Work to complete - Copy out each line below containing "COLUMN".
Records for processing START
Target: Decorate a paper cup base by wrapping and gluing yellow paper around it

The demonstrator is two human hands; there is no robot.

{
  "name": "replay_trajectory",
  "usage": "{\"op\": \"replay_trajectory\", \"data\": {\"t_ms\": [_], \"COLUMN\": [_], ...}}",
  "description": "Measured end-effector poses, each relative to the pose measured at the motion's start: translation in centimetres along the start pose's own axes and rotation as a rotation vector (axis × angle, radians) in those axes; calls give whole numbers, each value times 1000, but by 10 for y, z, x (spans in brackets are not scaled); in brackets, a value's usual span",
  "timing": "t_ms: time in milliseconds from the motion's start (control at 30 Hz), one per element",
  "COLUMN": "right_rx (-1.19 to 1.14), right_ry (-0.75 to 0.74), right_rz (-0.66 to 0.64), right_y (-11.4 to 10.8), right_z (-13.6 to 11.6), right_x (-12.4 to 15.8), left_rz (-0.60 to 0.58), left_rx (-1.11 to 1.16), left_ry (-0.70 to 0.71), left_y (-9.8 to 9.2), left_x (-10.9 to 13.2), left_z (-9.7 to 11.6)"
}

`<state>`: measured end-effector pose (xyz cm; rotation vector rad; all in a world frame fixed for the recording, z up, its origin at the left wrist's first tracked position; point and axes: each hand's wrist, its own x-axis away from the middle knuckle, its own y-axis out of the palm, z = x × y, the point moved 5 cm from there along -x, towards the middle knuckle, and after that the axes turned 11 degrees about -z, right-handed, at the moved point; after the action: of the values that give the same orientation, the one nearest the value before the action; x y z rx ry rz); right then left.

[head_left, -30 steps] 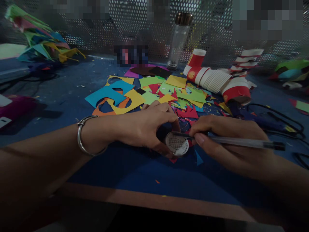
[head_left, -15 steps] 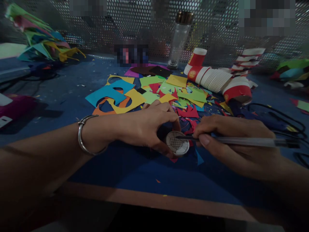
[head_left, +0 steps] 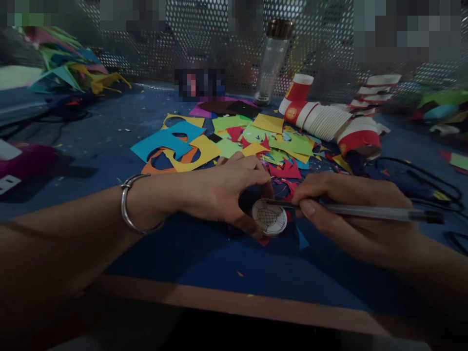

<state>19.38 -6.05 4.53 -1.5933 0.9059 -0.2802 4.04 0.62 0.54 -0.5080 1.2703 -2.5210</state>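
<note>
My left hand (head_left: 223, 192) curls around a small round white disc (head_left: 269, 218) with a drawn grid pattern, thumb and fingers gripping its edge. It rests on the blue table (head_left: 204, 258). A metal bangle (head_left: 128, 204) circles that wrist. My right hand (head_left: 351, 209) pinches a clear ballpoint pen (head_left: 369, 212), held nearly level, its tip on the upper edge of the disc.
Coloured paper scraps and cut sheets (head_left: 256, 141) lie just beyond my hands. Stacked red-and-white paper cups (head_left: 329, 122) lie at the back right, a clear bottle (head_left: 272, 61) stands by the mesh wall. Black cables (head_left: 420, 178) run on the right. More paper (head_left: 66, 68) is piled far left.
The pen tip has shifted slightly along the top of the disc; both hands stay almost in place.
</note>
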Motion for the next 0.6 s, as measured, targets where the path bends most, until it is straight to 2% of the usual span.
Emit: {"op": "replay_trajectory", "data": {"t_ms": [433,600], "right_rx": [-36,-81], "right_ry": [-19,-9], "right_rz": [-27,4], "right_y": [0,5], "right_z": [-4,1], "right_x": [2,6], "left_rz": [-3,4], "left_rx": [-10,4], "left_ry": [-18,-8], "left_y": [-1,-1], "left_x": [1,0], "left_z": [1,0]}}
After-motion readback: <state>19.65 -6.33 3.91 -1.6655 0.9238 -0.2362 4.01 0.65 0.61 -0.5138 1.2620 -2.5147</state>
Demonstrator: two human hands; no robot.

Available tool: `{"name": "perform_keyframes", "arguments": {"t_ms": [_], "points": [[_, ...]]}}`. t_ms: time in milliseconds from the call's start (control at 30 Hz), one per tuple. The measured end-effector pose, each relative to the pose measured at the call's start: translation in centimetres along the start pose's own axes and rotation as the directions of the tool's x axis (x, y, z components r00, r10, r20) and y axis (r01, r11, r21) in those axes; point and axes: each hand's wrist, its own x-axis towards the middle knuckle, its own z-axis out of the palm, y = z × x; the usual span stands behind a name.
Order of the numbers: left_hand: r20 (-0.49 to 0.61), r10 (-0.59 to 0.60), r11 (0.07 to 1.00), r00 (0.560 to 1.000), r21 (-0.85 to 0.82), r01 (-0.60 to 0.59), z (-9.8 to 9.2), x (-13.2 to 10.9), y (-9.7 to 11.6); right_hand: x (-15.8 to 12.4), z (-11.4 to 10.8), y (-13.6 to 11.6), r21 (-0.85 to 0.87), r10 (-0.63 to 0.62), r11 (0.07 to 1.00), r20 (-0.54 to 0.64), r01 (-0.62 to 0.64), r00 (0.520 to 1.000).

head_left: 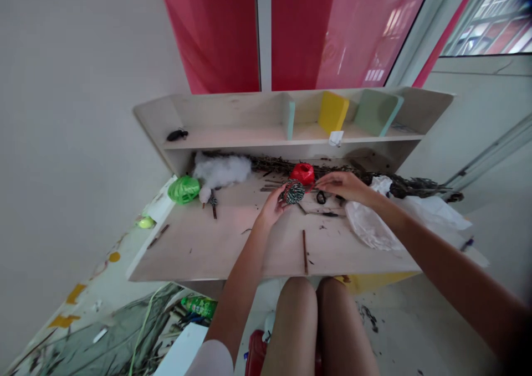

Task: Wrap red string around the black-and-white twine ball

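Observation:
My left hand (274,205) is closed around a round bundle of dark green and white striped cord (294,191), held above the desk. To its right, my right hand (341,185) has its fingertips pinched together at a thin red strand (311,188) that runs toward the bundle. Just behind the bundle sits a ball of red plastic string (302,173). A pair of scissors, with a black handle loop (321,197), appears to lie below my right hand. One brown stick (305,251) lies near the front edge of the desk.
A desk (199,248) with a shelf holds white stuffing (222,169), a green string ball (184,190) and dry twigs (270,164) along the back. Crumpled white plastic (372,225) lies at right. Below left are a green bottle (199,306) and plant stalks (120,331).

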Motion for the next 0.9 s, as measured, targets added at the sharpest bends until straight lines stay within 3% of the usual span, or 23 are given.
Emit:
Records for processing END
Answer box -
  "usage": "{\"op\": \"replay_trajectory\", \"data\": {\"t_ms\": [_], \"COLUMN\": [_], ...}}",
  "COLUMN": "right_rx (-1.19 to 1.14), right_ry (-0.75 to 0.74), right_rz (-0.66 to 0.64), right_y (-11.4 to 10.8), right_z (-13.6 to 11.6), right_x (-12.4 to 15.8), left_rz (-0.60 to 0.58), left_rx (-1.11 to 1.16), left_ry (-0.70 to 0.71), left_y (-9.8 to 9.2), left_x (-10.9 to 13.2), left_z (-9.7 to 11.6)"

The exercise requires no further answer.